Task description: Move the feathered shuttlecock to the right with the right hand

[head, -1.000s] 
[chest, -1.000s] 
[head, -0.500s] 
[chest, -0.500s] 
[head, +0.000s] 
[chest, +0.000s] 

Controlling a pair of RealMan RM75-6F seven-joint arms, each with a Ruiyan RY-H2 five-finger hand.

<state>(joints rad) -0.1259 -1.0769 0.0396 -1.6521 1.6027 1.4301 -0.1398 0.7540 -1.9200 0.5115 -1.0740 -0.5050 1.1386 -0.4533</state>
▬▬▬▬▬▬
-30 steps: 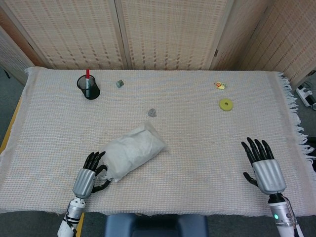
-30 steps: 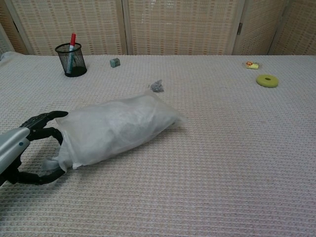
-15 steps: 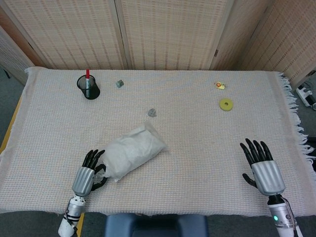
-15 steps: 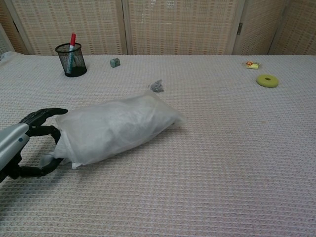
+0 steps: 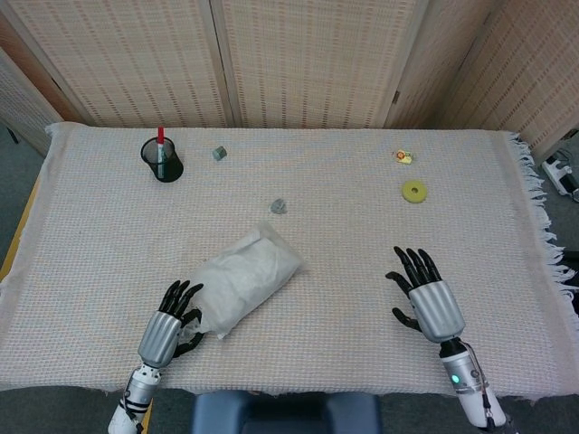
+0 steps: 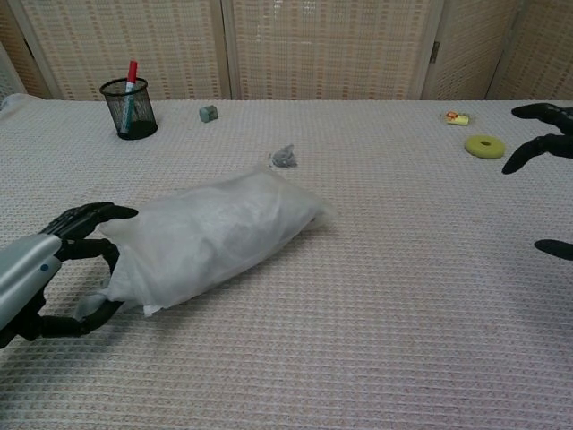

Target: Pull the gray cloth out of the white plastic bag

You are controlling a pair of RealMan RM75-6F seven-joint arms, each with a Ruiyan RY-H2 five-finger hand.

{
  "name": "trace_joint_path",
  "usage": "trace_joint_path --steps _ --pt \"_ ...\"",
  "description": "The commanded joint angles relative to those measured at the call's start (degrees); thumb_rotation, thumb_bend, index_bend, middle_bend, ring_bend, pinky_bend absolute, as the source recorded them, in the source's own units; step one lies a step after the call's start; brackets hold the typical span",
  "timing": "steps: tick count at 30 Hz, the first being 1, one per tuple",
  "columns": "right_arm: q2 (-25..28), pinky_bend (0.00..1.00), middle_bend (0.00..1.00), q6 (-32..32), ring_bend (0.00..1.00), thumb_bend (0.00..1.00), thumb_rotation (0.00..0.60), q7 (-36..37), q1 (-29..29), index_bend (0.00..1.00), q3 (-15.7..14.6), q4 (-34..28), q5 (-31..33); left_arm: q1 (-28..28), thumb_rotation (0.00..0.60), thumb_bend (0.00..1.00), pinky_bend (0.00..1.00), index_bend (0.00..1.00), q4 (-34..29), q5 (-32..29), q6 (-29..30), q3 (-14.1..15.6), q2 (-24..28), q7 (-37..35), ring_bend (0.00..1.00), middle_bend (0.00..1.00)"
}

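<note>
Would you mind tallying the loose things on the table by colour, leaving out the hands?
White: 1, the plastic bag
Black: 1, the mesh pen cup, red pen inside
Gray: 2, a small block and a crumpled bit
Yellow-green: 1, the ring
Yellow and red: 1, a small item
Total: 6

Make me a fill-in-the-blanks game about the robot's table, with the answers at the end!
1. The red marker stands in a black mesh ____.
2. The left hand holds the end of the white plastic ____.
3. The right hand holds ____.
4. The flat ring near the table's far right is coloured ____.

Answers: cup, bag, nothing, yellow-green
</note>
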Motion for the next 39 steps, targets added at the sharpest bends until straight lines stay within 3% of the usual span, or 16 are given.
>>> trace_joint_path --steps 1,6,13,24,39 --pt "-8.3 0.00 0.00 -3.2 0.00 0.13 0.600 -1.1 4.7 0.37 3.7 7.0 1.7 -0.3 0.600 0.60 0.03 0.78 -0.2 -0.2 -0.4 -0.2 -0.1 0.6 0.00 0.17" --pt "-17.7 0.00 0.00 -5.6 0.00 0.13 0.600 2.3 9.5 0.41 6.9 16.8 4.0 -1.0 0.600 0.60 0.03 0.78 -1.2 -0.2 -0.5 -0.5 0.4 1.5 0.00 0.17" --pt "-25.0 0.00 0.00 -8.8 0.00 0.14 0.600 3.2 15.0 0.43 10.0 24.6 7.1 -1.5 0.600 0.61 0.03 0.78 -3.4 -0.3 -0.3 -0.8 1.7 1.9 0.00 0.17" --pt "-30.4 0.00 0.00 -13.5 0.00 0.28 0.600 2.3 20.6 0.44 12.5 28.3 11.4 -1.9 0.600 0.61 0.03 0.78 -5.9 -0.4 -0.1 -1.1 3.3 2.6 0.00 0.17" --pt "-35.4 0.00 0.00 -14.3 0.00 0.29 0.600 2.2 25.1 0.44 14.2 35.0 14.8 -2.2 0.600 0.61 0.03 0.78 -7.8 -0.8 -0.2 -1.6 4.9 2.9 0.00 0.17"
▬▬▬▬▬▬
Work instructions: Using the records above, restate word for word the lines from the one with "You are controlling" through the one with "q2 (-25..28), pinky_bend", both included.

Solution for this task:
You are controlling a pair of RealMan RM75-6F seven-joint arms, each with a Ruiyan RY-H2 five-finger hand.

{
  "name": "trace_joint_path",
  "usage": "trace_joint_path --steps _ --pt \"_ ...\"",
  "description": "The commanded joint angles relative to those measured at the call's start (degrees); thumb_rotation, thumb_bend, index_bend, middle_bend, ring_bend, pinky_bend absolute, as the source recorded them, in the source's own units; step one lies a step after the call's start; brackets hold the typical span",
  "timing": "steps: tick count at 30 Hz, the first being 1, one per tuple",
  "columns": "right_arm: q2 (-25..28), pinky_bend (0.00..1.00), middle_bend (0.00..1.00), q6 (-32..32), ring_bend (0.00..1.00), thumb_bend (0.00..1.00), thumb_rotation (0.00..0.60), q7 (-36..37), q1 (-29..29), index_bend (0.00..1.00), q3 (-15.7..14.6), q4 (-34..28), q5 (-31..33); left_arm: q1 (-28..28), thumb_rotation (0.00..0.60), thumb_bend (0.00..1.00), pinky_bend (0.00..1.00), index_bend (0.00..1.00), q4 (-34..29), q5 (-32..29), q6 (-29..30), q3 (-14.1..15.6), q2 (-24..28), q7 (-37..35), ring_bend (0.00..1.00), middle_bend (0.00..1.00)"

The exercise is done, and nothing more is needed.